Jenna,
While I have a strong feeling that these ladies are right that the "cat is out of the bag," and I also assume that you did not successfully convince your mom's friend that you were presenting as an actress in a local theatre production and had to get comfortable in public in the female role,

there is another feasible outcome.
It may be that your mom's friend will say nothing to your mom, thinking it may be best to say nothing to your mom until your mom decides to openly talk about her new daughter.
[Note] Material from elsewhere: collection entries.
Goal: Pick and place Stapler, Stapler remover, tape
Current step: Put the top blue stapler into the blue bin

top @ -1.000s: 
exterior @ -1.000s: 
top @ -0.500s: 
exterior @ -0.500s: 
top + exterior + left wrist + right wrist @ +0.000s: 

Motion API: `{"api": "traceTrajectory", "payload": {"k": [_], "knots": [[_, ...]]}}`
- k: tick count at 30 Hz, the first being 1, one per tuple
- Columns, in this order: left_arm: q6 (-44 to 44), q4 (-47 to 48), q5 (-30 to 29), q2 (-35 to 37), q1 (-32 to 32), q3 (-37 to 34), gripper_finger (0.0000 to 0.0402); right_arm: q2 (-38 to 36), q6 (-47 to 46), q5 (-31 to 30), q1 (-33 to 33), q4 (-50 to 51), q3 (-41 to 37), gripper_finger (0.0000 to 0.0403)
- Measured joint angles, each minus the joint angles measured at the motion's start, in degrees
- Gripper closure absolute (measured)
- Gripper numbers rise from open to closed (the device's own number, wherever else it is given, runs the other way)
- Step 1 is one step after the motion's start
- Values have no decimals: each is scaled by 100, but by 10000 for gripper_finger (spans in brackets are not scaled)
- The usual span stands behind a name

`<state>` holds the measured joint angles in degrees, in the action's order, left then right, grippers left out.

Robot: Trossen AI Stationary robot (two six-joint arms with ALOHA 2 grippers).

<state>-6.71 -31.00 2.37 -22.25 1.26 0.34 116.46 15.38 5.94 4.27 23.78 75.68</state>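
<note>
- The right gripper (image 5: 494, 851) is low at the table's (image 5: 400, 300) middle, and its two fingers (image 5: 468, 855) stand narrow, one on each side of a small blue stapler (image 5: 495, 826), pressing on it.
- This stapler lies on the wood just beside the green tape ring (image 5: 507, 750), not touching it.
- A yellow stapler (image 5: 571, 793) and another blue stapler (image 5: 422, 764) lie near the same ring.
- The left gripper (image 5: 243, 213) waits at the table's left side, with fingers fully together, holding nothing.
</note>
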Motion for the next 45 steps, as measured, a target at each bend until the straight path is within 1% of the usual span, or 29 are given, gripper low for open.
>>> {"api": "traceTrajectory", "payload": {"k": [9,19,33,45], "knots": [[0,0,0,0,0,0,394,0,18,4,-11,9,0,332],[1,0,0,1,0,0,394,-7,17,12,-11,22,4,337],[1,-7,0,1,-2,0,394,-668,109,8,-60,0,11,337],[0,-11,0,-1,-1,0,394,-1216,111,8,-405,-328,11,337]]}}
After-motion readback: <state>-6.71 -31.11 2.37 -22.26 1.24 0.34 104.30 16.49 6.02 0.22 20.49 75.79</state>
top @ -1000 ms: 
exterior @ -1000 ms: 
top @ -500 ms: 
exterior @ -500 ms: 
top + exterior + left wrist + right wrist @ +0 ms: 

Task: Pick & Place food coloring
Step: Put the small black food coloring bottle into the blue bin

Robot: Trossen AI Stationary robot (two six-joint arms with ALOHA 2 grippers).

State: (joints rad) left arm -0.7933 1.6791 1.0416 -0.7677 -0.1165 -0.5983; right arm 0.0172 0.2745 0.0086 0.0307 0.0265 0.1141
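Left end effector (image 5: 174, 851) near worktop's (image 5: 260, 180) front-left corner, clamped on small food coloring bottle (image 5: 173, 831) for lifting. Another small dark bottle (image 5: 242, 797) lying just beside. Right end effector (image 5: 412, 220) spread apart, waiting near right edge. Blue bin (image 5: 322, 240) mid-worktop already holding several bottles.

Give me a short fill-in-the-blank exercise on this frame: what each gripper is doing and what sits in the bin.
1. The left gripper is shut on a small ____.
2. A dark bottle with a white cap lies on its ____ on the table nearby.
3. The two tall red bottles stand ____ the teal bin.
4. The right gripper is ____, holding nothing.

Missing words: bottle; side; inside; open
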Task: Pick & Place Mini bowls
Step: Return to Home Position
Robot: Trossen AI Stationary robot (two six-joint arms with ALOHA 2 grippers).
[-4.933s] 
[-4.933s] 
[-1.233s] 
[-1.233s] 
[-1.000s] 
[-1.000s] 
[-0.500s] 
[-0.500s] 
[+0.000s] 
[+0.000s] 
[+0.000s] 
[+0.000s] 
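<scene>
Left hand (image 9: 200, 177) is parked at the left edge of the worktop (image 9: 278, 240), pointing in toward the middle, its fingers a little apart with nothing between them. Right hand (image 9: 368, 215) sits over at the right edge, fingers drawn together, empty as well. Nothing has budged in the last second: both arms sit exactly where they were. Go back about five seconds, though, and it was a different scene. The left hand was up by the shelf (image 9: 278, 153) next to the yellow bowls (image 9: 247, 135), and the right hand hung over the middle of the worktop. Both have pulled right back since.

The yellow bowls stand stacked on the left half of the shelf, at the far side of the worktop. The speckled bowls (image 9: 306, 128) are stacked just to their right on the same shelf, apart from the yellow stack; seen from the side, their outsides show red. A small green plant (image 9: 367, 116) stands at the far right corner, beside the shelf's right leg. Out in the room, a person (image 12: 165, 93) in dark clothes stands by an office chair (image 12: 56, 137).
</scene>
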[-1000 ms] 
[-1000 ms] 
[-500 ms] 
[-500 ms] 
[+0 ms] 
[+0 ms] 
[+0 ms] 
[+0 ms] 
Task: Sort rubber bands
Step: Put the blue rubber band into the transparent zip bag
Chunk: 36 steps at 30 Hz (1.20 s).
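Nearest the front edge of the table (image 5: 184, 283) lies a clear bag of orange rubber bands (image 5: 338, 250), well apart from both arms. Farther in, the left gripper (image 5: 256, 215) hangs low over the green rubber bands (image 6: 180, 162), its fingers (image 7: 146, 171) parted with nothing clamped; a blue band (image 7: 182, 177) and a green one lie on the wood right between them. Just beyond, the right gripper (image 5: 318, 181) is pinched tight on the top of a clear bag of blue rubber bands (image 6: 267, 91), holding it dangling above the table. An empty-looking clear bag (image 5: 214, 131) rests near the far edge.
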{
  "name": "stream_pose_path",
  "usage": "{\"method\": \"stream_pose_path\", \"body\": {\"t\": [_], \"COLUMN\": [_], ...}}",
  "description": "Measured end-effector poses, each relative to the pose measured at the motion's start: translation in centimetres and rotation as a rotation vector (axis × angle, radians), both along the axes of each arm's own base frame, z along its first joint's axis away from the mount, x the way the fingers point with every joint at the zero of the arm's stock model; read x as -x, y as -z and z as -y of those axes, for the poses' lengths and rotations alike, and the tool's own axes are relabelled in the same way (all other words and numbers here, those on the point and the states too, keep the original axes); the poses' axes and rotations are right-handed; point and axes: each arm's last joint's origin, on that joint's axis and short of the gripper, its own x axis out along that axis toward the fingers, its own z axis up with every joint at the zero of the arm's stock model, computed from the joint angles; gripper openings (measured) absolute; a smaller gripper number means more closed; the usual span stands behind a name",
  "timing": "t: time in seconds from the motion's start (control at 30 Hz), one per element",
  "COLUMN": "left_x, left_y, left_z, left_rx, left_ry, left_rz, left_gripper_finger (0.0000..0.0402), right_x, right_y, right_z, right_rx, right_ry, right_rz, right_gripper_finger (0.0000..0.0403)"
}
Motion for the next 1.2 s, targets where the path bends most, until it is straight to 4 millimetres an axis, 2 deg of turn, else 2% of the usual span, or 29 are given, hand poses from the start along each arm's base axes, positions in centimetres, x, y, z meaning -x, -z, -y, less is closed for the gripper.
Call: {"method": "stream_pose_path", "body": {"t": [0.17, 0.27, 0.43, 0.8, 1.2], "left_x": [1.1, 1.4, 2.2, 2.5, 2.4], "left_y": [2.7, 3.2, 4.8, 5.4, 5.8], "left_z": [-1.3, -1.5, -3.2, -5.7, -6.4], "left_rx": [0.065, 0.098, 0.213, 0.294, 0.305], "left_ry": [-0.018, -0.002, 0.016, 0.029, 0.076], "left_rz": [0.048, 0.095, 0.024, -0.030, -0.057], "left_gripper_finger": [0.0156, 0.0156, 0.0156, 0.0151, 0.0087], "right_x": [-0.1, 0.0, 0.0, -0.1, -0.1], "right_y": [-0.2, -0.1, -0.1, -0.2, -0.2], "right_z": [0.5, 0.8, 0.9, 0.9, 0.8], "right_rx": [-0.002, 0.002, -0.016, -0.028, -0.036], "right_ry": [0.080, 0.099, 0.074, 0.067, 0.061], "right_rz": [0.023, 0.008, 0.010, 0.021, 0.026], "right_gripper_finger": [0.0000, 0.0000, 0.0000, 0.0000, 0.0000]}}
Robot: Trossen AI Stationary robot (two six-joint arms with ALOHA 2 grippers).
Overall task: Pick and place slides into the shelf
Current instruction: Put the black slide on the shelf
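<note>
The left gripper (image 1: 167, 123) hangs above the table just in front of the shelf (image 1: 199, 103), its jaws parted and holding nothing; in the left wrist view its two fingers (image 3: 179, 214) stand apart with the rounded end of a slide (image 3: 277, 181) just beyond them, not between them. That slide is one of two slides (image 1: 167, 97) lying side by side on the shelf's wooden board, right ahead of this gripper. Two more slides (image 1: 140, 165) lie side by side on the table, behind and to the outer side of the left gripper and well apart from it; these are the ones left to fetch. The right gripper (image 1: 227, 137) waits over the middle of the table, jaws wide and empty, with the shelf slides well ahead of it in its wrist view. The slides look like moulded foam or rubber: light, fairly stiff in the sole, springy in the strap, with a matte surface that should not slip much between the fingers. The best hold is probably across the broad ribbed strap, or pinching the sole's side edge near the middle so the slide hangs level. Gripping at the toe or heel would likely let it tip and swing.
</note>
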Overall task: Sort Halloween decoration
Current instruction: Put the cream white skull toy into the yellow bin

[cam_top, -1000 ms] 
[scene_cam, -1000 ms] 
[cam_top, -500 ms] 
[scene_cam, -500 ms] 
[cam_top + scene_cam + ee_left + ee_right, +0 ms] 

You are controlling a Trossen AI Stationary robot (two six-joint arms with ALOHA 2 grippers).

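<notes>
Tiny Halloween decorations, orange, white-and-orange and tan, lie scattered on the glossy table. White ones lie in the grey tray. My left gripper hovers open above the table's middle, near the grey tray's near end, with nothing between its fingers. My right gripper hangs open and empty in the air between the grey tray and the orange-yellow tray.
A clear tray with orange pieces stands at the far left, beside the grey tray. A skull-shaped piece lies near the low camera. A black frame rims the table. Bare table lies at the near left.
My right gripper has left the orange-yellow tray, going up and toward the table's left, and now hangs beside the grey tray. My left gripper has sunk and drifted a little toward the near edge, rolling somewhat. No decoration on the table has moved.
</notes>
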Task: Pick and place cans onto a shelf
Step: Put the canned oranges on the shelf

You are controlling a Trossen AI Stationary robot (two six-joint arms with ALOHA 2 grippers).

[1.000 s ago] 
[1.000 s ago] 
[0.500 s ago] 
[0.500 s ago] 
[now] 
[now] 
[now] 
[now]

In fact, that may be the kinder course of action for her to take. What your mom's friend does do or does not do is dependent on her personality and her relationship with your mom.
She may in fact talk about you with her husband or someone else to obtain advice about how she should proceed. We do not know what she will do, do we? I do not think that worrying is productive though, so try to avoid that. Easier said than done, I know. Instead, be wise.
In any event, I would think it would be a good idea to very soon bring up your trans status in an open conversation with your mom. You mentioned that you will do that in your more recent post.
She may be more understanding than you might think. Remember that her original reaction might be confusion and bewilderment, not anger, but also remember that she loves you.
It is good to be willing to go to gender therapy and to potentially have some sessions with your mom. Seeking out support groups for her, as well as you, could be a good thing too.
Hope for the best and I am wishing you the very best of results.